* _EXERCISE_:
Once you find a line containing the word "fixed" in the entries below, copy it.

* _MATERIAL FOR THIS EXERCISE_:
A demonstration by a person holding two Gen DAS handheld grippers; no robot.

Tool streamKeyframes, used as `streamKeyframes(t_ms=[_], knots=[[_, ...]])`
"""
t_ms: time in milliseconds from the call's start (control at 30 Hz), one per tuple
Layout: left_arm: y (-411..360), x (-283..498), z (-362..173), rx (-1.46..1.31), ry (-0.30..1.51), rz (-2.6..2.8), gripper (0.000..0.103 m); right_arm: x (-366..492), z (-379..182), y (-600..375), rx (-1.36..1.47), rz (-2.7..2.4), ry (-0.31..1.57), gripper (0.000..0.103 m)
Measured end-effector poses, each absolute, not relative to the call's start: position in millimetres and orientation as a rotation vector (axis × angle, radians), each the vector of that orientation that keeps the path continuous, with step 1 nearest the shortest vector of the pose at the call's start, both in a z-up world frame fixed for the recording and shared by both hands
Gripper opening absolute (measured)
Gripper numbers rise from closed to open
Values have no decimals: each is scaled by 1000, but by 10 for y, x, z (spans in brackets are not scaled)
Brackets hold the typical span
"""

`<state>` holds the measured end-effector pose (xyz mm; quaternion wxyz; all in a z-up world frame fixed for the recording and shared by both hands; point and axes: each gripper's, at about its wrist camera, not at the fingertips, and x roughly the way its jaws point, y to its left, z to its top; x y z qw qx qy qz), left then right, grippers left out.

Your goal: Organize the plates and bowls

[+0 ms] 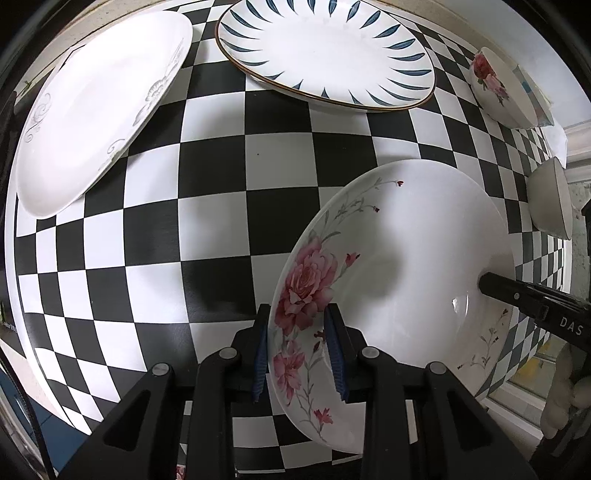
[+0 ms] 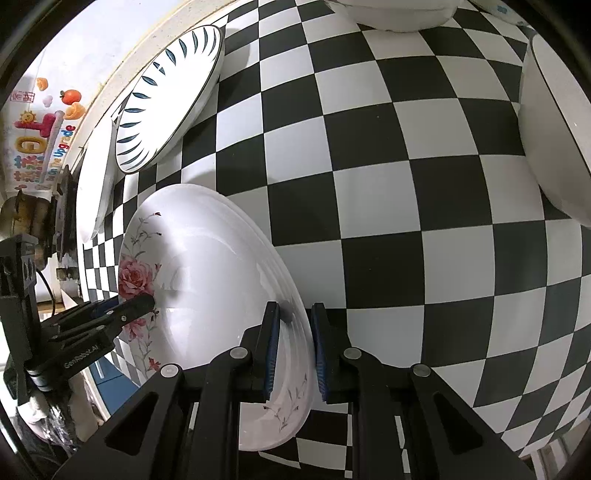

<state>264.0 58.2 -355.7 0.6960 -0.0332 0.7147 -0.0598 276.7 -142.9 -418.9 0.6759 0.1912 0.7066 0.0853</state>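
Note:
A white deep plate with pink roses is held between both grippers above the checkered table. My left gripper is shut on its rose-side rim. My right gripper is shut on the opposite rim of the same plate. Each gripper shows in the other's view: the right one and the left one. A blue-leaf plate and a white embossed plate lie at the far side; the blue-leaf plate also shows in the right wrist view.
A rose bowl and a plain white bowl stand at the right edge. In the right wrist view a large white bowl is at the right and another white dish at the top. The table edge runs along the left.

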Motion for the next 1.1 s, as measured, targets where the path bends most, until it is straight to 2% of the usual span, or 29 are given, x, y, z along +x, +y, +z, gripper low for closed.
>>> streamKeyframes(t_ms=[233,433,533,667,733,867,1100], knots=[[682,2595,-3484,-116,1572,-94,26,2804,-4168,-1477,433,209,1607,19],[1142,2479,-3034,-231,1484,-4,27,2895,-3667,-1643,396,172,1534,20],[1552,2477,-2800,-321,1435,50,31,3085,-3341,-1522,352,192,1492,29],[2089,2614,-2687,-427,1384,97,38,3542,-2920,-1004,313,329,1407,50],[2401,2741,-2795,-496,1392,120,38,3838,-2855,-636,310,395,1386,51],[2890,2958,-2996,-633,1386,153,38,4386,-2988,65,255,501,1367,51],[3444,3263,-3321,-721,1408,192,37,5160,-3585,957,111,583,1500,51]])
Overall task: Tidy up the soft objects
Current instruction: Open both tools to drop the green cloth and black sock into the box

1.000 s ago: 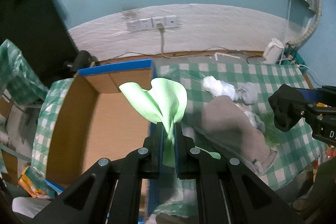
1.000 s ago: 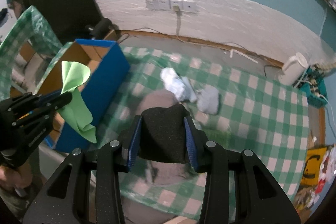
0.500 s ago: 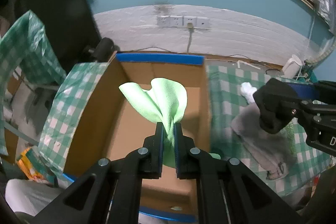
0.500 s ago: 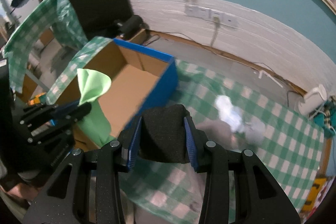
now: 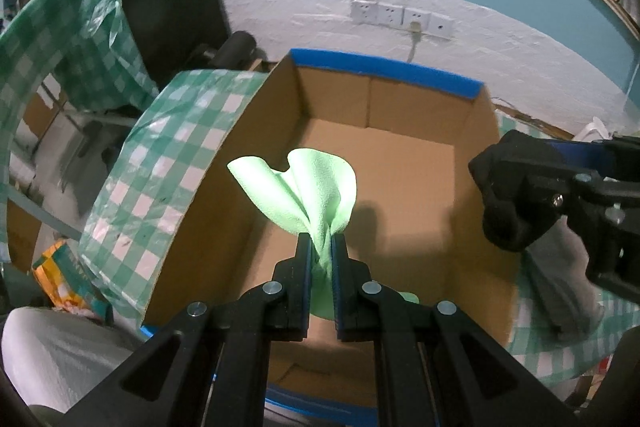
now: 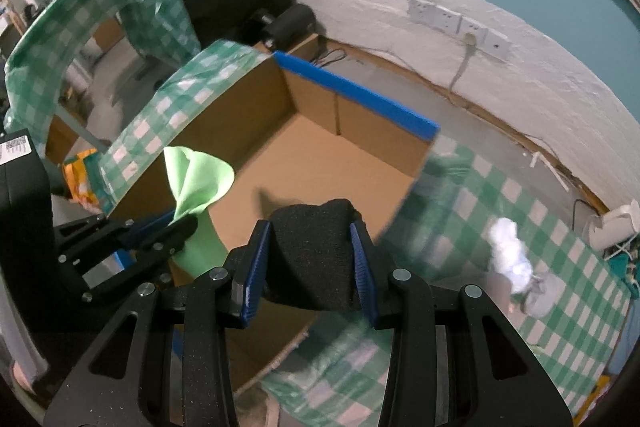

* _ANSWER BELOW_:
Measured end-effector poses, each absolute, not relative to the call's start: position in millimetres and orientation as a rotation vector (axis × angle, radians), each the vector of that orientation that keeps the path continuous, with step 1 nearest the shortest vector of the pose at the call's start, both in a z-up world frame fixed for the recording and shared by both hands
`<state>` holds the measured end-effector pose (xyz mm; quaternion wxyz; all in a z-up world frame fixed for the recording and shared by both hands; point and axes: each gripper's, at about its wrist camera, not at the fingertips, and x roughly the way its jaws point, y to its left, z to its top; x y z qw qx qy qz), left then right, grippers left out.

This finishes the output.